Pelaksanaan eksekusi sendiri awalnya akan dilaksanakan pada (21/11), namun tidak jadi dilaksanakan karena pertimbangan keamanan. Setelah kembali melakukan koordinasi dan diskusi dengan pihak keamanan, Eksekusi akhirnya kembali dilaksanakan pada (27/11). Bersama-sama dengan pihak keamanan dan Masyarakat Desa Arui selaku pemohon eksekusi, Tim Eksekusi PN Saumlaki memulai pelaksanaan eksekusi pada pukul 07.30 WIT dengan memasuki hutan. Akses menuju titik objek sengketa harus ditempuh melalui medan berbukit dengan jalur bebatuan terjal, sehingga dalam perjalanan memerlukan kewaspadaan tinggi. Petugas pengadilan bersama aparat keamanan dan masyarakat bergerak dengan penuh kehati-hatian, memastikan peralatan dan dokumentasi proses eksekusi tetap dapat dilaksanakan secara lengkap.
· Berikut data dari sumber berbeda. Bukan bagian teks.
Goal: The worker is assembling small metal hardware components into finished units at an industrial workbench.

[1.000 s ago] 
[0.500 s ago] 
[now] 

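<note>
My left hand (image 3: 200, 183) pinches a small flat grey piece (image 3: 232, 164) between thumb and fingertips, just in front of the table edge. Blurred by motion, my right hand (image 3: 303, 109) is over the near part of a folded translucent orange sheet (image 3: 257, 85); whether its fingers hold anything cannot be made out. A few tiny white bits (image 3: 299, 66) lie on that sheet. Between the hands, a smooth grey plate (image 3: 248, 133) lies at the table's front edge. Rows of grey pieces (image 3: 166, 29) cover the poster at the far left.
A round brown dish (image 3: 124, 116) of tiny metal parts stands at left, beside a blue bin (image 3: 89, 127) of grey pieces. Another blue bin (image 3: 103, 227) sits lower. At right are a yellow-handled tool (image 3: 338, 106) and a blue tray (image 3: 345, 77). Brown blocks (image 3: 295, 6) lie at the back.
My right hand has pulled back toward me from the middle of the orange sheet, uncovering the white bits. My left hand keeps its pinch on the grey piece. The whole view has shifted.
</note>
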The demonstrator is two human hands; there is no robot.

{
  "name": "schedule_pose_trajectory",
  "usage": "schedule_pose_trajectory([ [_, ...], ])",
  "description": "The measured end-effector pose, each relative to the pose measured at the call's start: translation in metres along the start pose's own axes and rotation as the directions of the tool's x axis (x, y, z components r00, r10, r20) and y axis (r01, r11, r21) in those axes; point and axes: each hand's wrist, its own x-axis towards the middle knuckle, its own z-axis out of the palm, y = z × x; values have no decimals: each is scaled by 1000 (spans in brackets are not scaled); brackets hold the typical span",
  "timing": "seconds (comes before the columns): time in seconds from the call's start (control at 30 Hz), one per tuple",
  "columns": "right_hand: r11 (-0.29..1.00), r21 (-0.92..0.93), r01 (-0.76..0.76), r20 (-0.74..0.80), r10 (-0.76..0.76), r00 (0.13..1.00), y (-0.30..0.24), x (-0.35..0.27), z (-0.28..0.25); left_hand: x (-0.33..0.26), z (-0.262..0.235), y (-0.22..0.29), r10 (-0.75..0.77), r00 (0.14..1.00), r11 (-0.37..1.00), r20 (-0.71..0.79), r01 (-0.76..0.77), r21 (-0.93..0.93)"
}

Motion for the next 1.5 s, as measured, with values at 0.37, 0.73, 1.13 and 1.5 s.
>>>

Di tengah perjalanan, Panitera PN Saumlaki bahkan mengalami cedera cukup serius pada bagian kaki akibat kondisi medan yang licin dan berbatu. Untuk memastikan pelaksanaan eksekusi tetap dapat berlangsung, petugas bersama aparat keamanan membuat tandu darurat menggunakan kayu yang tersedia di sekitar lokasi. Dengan bantuan empat orang, Panitera kemudian dibawa melewati jalur berbukit hingga mencapai setiap titik eksekusi.
Meski menghadapi medan yang berat, seluruh rangkaian eksekusi dapat diselesaikan sesuai ketentuan hukum yang berlaku. Pelaksanaan eksekusi sendiri selesai pada pukul 19.00 WIT setelah tim berhasil melaksanakan eksekusi pada 4 titik lokasi eksekusi. Kolaborasi antara Pengadilan Negeri Saumlaki, aparat keamanan Polres Kabupaten Kepulauan Tanimbar, masyarakat Desa Arui selaku pemohon eksekusi serta pihak terkait lainnya turut memastikan kegiatan berlangsung tertib, aman, dan terdokumentasi dengan baik.
“Pelaksanaan eksekusi kali ini menjadi proses eksekusi yang paling menantang yang pernah saya lakukan” ujar Panitera PN Saumlaki selepas pelaksanaan eksekusi selesai dilakukan.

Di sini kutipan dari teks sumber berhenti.